• BRIEF
Give back the full listing verbatim, apart from its images.

• PROVIDED DATA
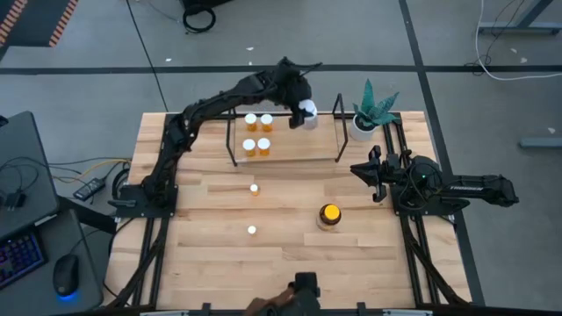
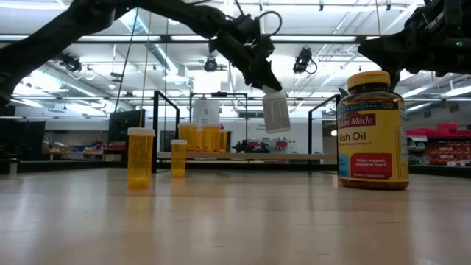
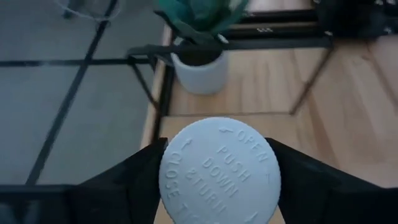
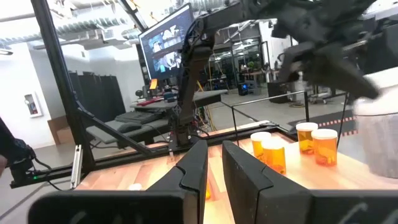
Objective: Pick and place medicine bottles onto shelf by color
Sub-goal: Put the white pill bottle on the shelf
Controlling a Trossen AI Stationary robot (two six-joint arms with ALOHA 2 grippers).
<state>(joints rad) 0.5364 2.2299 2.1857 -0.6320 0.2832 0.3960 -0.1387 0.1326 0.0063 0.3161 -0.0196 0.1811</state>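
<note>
Starting at the left of the table, two small orange bottles still stand loose on the bare wood, well apart from the shelf. On its board four more orange bottles already sit grouped at the left end. Your left gripper hangs over the middle of the board, fingers clamped on the cap of the white bottle, which is tilted and not yet set down. You are mid-placement: the next move calls for lowering it upright, apart from the orange group, then letting go. Further right, the amber fish-oil bottle waits on the table. Your right gripper idles at the right edge, fingers slightly parted and empty.
</note>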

• SOLVED EXERCISE
Objective: Pick and place medicine bottles onto shelf by color
Sub-goal: Put the white pill bottle on the shelf
Controlling a Trossen AI Stationary robot (two six-joint arms with ALOHA 2 grippers).
<state>(joints rad) 0.5364 2.2299 2.1857 -0.6320 0.2832 0.3960 -0.1387 0.1326 0.0063 0.3161 -0.0196 0.1811</state>
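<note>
Starting at the left of the table, two small orange bottles still stand loose on the bare wood, well apart from the shelf. On its board four more orange bottles already sit grouped at the left end. Your left gripper hangs over the middle of the board, fingers clamped on the cap of the white bottle, which is tilted and not yet set down. You are mid-placement: the next move calls for lowering it upright, apart from the orange group, then letting go. Further right, the amber fish-oil bottle waits on the table. Your right gripper idles at the right edge, fingers slightly parted and empty.
</note>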

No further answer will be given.